The late 1830s saw Watson paid for two surveys; one unspecified in connection with roads and bridges to the southern districts, and one for a road from Fremantle to the Dandalup ford. It was stated that the roads that Watson and others had surveyed in these districts were "perfectly impassable for 7 or 8 months of the year" due to flooding .

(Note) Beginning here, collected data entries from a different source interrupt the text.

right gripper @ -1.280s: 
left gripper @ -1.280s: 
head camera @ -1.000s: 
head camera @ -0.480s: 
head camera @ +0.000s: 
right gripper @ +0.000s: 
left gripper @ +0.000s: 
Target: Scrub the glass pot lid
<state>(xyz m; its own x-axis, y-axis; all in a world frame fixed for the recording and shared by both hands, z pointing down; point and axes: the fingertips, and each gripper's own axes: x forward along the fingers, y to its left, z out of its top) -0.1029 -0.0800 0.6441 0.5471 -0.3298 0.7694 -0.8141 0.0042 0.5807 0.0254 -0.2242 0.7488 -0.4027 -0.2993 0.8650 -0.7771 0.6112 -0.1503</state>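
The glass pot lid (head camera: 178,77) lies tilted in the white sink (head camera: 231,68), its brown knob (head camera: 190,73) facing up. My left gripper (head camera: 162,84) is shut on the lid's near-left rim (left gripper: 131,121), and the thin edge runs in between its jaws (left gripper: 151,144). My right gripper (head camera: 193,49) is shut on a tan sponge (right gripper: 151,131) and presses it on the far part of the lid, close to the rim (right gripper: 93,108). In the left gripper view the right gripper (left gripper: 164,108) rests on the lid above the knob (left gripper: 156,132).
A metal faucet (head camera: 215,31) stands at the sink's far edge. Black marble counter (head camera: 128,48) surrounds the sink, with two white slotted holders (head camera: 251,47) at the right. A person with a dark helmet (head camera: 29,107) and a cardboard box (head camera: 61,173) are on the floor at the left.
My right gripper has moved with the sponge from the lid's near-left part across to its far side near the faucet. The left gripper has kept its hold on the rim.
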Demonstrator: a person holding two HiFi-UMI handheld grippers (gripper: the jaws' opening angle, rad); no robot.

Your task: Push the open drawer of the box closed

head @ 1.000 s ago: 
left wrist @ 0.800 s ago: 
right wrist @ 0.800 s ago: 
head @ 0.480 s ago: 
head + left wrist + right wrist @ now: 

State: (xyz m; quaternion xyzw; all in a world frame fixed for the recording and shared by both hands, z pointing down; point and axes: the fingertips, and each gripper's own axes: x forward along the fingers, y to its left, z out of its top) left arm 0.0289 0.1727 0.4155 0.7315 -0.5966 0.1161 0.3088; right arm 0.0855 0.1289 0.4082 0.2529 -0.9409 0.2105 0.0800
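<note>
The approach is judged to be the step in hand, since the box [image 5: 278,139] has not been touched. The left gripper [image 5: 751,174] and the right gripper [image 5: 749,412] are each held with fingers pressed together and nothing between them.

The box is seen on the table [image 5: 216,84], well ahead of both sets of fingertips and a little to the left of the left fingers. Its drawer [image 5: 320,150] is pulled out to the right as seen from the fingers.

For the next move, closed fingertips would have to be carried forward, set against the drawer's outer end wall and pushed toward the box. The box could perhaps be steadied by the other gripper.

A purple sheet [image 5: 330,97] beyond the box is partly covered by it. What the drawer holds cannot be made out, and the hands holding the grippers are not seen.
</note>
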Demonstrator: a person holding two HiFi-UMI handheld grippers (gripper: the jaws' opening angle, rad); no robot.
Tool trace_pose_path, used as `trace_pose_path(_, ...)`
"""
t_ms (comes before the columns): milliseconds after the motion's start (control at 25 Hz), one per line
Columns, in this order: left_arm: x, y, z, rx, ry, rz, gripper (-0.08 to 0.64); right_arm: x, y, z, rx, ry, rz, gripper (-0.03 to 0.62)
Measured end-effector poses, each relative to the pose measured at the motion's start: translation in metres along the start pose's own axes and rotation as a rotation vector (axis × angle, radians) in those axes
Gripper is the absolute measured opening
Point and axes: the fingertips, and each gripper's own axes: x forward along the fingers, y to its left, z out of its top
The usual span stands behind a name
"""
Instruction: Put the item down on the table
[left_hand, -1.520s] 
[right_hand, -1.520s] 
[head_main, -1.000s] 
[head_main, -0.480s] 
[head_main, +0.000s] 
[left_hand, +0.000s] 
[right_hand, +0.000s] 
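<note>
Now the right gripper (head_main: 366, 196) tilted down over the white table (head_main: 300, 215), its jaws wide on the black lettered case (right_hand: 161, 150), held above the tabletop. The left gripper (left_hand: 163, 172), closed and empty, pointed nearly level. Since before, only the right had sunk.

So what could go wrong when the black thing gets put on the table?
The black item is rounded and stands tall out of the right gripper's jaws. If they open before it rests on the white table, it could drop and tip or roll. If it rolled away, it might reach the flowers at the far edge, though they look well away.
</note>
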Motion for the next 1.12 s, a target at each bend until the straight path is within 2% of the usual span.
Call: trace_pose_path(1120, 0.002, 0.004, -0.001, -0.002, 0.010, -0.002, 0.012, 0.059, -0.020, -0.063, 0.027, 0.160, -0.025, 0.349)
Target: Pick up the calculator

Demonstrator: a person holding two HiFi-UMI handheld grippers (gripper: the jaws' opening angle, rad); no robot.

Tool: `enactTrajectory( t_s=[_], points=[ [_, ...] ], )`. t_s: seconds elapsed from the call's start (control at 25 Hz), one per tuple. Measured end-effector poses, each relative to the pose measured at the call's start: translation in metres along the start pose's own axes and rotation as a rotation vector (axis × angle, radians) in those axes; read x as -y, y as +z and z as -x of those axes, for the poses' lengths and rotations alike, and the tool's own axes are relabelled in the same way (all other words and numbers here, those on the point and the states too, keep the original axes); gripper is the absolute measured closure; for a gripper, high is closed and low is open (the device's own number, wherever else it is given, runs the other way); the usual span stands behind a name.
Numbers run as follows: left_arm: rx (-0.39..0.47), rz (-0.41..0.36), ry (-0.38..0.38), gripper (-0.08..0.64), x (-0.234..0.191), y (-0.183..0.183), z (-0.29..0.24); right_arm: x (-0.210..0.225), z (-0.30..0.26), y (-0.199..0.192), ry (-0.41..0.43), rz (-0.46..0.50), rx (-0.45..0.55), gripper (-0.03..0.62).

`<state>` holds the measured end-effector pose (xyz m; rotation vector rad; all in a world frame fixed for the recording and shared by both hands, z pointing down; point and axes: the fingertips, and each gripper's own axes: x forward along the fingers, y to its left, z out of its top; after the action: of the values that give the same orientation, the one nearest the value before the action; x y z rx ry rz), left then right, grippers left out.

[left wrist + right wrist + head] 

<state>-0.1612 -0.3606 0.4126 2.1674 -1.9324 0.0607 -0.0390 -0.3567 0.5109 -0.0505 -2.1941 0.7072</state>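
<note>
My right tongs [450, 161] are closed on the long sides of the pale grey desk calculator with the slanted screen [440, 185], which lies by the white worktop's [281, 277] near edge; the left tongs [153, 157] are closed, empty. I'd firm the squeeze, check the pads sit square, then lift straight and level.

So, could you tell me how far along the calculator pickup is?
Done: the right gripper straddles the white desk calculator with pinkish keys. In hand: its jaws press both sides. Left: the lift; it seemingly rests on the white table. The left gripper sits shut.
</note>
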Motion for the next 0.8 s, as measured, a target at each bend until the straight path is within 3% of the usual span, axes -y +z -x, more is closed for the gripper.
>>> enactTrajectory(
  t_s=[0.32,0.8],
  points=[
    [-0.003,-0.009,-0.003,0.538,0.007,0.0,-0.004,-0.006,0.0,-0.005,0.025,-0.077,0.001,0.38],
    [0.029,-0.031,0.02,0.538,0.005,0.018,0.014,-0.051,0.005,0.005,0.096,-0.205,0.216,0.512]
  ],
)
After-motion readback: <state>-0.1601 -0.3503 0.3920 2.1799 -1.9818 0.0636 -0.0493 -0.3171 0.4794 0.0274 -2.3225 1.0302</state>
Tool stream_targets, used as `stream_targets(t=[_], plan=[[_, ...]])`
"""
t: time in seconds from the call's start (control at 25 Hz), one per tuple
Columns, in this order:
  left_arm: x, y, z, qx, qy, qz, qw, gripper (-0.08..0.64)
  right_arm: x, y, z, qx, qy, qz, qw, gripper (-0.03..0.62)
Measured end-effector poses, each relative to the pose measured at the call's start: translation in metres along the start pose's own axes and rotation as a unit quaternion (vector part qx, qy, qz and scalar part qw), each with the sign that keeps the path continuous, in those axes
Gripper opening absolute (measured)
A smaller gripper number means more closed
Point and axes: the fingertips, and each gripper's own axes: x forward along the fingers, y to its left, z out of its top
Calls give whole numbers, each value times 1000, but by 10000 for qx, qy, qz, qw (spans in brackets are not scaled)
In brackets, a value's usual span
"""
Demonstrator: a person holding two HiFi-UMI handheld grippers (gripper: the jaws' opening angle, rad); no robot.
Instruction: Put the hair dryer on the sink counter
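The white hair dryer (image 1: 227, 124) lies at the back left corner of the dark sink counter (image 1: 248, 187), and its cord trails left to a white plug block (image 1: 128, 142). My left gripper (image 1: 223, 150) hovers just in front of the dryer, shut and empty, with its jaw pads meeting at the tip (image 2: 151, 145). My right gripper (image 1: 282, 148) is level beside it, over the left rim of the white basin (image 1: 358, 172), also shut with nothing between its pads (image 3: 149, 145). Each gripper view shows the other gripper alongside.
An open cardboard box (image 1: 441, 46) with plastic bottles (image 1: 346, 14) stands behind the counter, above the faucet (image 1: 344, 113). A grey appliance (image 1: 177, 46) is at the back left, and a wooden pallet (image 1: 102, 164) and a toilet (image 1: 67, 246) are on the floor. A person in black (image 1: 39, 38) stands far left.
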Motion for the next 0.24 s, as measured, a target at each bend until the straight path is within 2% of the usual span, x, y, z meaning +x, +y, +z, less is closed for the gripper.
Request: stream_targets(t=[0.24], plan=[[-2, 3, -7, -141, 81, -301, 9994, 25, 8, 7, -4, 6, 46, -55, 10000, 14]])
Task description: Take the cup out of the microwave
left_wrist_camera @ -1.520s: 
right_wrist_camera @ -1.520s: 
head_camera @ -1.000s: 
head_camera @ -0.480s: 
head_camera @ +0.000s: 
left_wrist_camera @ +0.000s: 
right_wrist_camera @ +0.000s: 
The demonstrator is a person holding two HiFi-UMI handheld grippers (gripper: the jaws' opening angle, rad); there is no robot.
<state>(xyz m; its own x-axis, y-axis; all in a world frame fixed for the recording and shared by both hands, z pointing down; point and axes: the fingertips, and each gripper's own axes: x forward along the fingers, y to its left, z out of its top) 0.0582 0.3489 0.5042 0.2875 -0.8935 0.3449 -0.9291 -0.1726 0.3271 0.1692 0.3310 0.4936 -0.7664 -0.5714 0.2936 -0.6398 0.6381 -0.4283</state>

Watson is credited as having recorded the Aboriginal word "Kougee" in 1841, which became the word Coogee and refers to a lake and settlement area in Cockburn. Similarly he is credited as recording the name Banganup Lake in the Cockburn area during his 1841 surveys. He is also credited as naming The Spectacles in modern-day Kwinana in the same year. The maps of these surveys are held in the State Records Office of WA.

== Mail carrier ==
Watson became the first mail contractor for the Murray District in 1841, receiving £80 for the year to travel between Pinjarra and Bunbury. He surveyed the Pinjarra-Fremantle Road in the same year. He lost the tender in 1842, and focused on working the ferry crossing and running a hotel at Mandurah.

In 1847 Watson's tender to carry mail between several south-west settlements was accepted by George Fletcher Moore, the Colonial Secretary. He was to carry mail once a month "from Fremantle to Albany via Mandurah, Australind, Bunbury, Busselton, and Kojonup; also a branch mail between Mandurah and Pinjarrah". Until this time, it had been assumed that the journey between Fremantle and Albany took two weeks. Watson discovered a new route and managed the journey in five days. He guarded the specifics of his new route for fear that the government would undercut him and he would lose his contract. Later that year his diary of one of these journeys was published in the colonial newspaper, describing the hardships of bushland, weather, and poor roads encountered along the way. He also took passengers on this route, and advertised his prices for parcels and transport between the towns he visited. A return trip between Fremantle and Mandurah cost 15 shillings, and a return trip between Fremantle to Albany cost £8. Parcels under 1lb cost 1/6 to send to Albany, parcels over 1lb cost 4 shillings.

During his time as mail carrier he continued to survey roads and build bridges, using soldiers stationed at Albany and Kojonup to carry out the work. In 1848 his report on the improvements of roads outside Albany was published in the newspaper.

He was generally held to have performed his role well and was highly regarded at the end of his contract in 1849.